到衛生間方便洗漱出來,沒了寧萍萍的身影,沒了香氣撲鼻的飯香,感覺客廳里空噹噹的,有種莫名的沉靜和空虛感,「這丫頭,不吭不哈的能去哪兒呢?」自語著回到卧室,坐在寫字檯前,寫起材料來。
武效軍寫著寫著自笑起來,兩份材料,一份竭力忽悠討好區委區政府,謀求認可和支持,一份吹噓誇大平西市及河東區的優勢,取悅薇薇公司來平西發展,皆出自一人之手,連自己都不知站在哪一邊,究竟在替誰說話,是否會欺騙了薇薇。
放下手中的筆,沉思了有十來分鐘,只聽外面房門一響,緊接著,寧萍萍躡手躡腳的推開卧室門,走了進來,見武效軍閉目在那坐著,一臉驚訝的說,「老公,起來啦,還寫材料呢!」
武效軍睜開眼睛,看著寧萍萍抿嘴笑問道,「我正納悶呢,一早你丟下為夫一人,跑出去幹嘛去了!怎麼這麼長時間啊?」
寧萍萍臉上帶著些許的不安道,「我醒的時候,看你蜷著身子睡的像頭小豬似的,沒叫你,出去買早餐,順便到早市上買條青河大鯉魚和青菜。
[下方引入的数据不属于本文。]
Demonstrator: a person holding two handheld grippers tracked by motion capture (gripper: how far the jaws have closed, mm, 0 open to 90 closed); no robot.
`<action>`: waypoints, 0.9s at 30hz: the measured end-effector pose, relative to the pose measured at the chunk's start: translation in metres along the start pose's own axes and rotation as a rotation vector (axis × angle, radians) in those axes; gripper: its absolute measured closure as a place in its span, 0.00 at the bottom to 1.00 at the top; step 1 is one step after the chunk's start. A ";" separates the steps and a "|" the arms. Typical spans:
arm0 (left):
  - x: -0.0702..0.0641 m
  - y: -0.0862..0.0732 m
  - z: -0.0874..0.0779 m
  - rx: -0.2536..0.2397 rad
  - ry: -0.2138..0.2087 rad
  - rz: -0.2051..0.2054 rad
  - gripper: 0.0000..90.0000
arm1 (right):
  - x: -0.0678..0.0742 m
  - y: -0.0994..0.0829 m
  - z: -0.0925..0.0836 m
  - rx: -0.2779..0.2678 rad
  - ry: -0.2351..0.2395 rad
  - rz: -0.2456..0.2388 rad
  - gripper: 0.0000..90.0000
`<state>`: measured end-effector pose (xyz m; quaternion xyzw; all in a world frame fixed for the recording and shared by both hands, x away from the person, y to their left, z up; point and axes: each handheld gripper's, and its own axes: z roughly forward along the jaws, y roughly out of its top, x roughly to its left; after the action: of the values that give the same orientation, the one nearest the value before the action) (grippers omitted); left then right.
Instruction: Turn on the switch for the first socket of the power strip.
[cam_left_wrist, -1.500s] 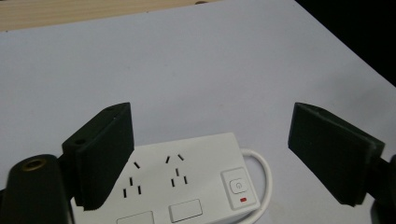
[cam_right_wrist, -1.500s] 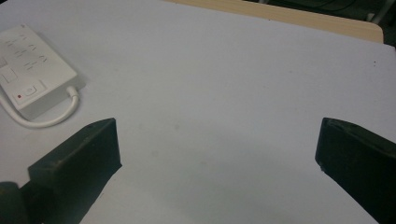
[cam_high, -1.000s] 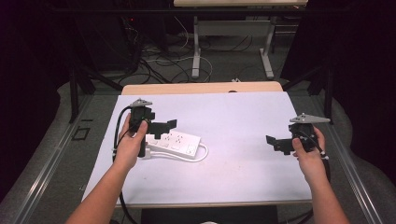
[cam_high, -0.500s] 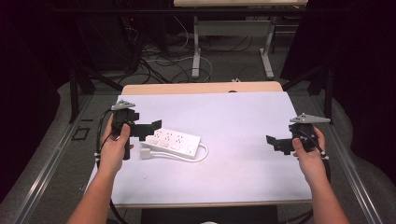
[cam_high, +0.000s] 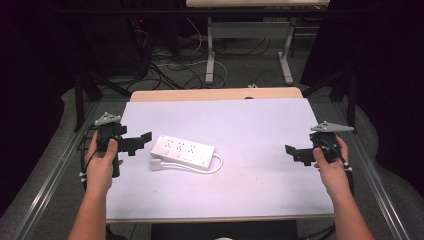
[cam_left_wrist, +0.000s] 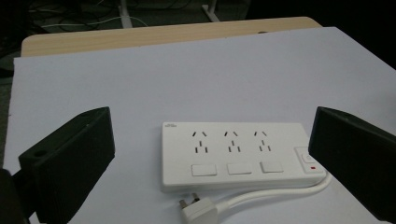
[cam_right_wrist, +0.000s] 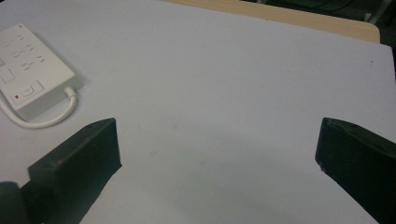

正要回來,接到悅彤給我打的傳呼,忙給她回了過去。昨夜被那個小夥子真的被活活打死了,而且就是陳部長的兒子肖晨,區里不少人已經知道這事了。悅彤打算十點半到陳部長家去一趟,問我是否願意搭伴,我便答應她了!」
雖然猜測是陳部長的兒子,真的得到證實,武效軍心中還是有些震驚,哀聲嘆氣道,「果然這樣,真是自作孽不可活啊!打人的兇手抓到了嗎?」
「警察正在調查,還沒有任何有關兇手的消息,具體情況她也不知道!」寧萍萍語氣深沉的說道。
「她和你還說別的了嗎?有沒有提起昨晚咱倆的事?」
寧萍萍看得出來,昨晚遇見鄭悅彤,武效軍表面上輕鬆,心裡多少還是有些不踏實,淡淡地道,「悅彤說我在你面前有些過,當面不好意思把話說穿,當時之所以那麼說,是故意開個玩笑,讓我不要放在心上!」
「我就知道她是在開玩笑!只是有點擔心她誤會,往歪處想,給你帶來煩擾!既然她和你已把話說透,我也放心了!」武效軍表情不自然的笑了笑說。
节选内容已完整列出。